İşkencelerle, gözaltı ve tutuklamalarla, hapishanelerle yıldıramadıklarını parayla yıldıracaklarını sananlar yine yanılacaklar.
Yüksel direnişçilerinin 956. Gün akşam eyleminde taşıdıkları pankart da işte bunu anlatıyor.
Yüksel Direnişçileri, 22 Hazirandaki eylemde
“HUKUKSUZ PARA CEZALARINIZ BİZLERİ YILDIRAMAZ” yazılı bir pankart açtılar.
Yüksel direnişçileri bu konuda yaptıkları açıklamada şöyle dediler:
“Olmayan bir valilik kararına dayanarak bize kestiğiniz para cezalarını alın başınıza çalın. Onları bir bir mahkemeden iptal ettiriyoruz. Bundan sonra ne yapacaksınız?”
Pankartın bir ucunda nüfus memuru Nazan Bozkurt, diğer ucunda ise, bir süre önce polisin alçakca cinsel saldırısına maruz kalan ve buna rağmen meydanlara çıkmaya devam eden Merve Demirel vardı.
956. gün akşam açıklamasında Nazan Bozkurt ve Merve Demirel, bu pankartı açtıktan bir süre sonra gözaltına alındılar.
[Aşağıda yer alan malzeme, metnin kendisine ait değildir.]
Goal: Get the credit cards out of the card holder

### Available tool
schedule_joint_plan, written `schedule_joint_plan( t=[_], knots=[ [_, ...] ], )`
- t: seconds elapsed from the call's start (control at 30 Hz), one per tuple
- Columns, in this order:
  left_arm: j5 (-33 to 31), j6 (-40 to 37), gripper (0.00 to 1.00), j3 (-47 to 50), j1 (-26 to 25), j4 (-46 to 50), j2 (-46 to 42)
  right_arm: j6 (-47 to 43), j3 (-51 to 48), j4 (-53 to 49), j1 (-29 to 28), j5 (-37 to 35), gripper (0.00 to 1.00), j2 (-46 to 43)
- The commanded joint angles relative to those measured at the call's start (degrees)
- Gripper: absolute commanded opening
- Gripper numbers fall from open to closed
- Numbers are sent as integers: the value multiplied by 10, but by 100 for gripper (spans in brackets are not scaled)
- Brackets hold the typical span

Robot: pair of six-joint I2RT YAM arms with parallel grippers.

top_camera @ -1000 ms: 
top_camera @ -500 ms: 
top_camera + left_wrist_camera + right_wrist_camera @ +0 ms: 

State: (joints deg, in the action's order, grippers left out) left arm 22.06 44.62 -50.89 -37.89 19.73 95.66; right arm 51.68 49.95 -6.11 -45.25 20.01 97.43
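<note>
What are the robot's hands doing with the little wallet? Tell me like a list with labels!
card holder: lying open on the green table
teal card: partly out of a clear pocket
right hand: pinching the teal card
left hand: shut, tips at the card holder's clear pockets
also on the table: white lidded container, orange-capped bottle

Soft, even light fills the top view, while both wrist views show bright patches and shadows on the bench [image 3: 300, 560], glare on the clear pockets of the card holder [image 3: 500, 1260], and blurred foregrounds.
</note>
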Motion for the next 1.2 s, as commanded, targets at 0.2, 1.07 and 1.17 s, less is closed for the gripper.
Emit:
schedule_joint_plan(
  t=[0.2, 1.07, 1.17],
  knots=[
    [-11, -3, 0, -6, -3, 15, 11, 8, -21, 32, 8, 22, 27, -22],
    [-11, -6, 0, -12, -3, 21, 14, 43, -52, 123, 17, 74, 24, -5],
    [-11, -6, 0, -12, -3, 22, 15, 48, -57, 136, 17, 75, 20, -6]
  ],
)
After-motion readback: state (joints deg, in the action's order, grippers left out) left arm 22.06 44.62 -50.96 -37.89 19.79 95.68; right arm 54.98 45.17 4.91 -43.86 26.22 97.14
O meydan, o anıt, o anıtın altında hergün gözaltına alınacaklarını bile bile pankartlarını açanlar, kamu emekçilerinin onurudurlar.
Tüm halkın onurudurlar.
Her gün, günde iki kez, bize ne yapmamız gerektiğini
ve aslında hepimizin birşeyler yapabileceğimizi gösteriyorlar.
Direnmek için süper insanlar olmak gerekmiyor.
Yüksel’de hergün o pankartın bir ucundan tutanların da öyle süper bir güçleri yok.
Ama iradeleri var.
Cüretleri var.
Kararlılıkları var.
Emekleri var.
Emekle, cüretle orada dünya tarihine geçecek bir direniş yarattılar ve sürdürmeye devam ediyorlar. Nuriyelerin bayrağı Yüksel’de, o anıtın altında dalgalanmaya devam ediyor.
Ve işkenceciler, o kadar aciz ki,
Her gün, günde iki kez onları gözaltına almaya devam ediyorlar; para cezalarından medet umuyorlar. Ve fakat… Yüksel’de direniş sürüyor.